[Start of section]
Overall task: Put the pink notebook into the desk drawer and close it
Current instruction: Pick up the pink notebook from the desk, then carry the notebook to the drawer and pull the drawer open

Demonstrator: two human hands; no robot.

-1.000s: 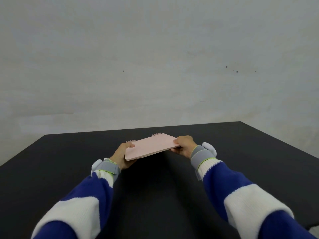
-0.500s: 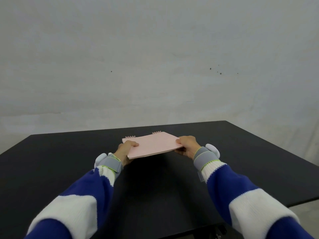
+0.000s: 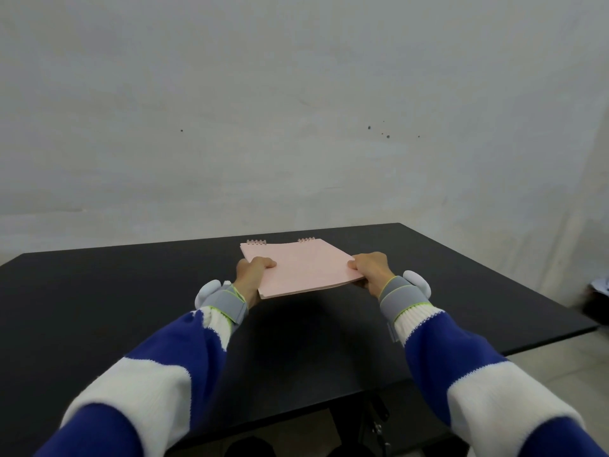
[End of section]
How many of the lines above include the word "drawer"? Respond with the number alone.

2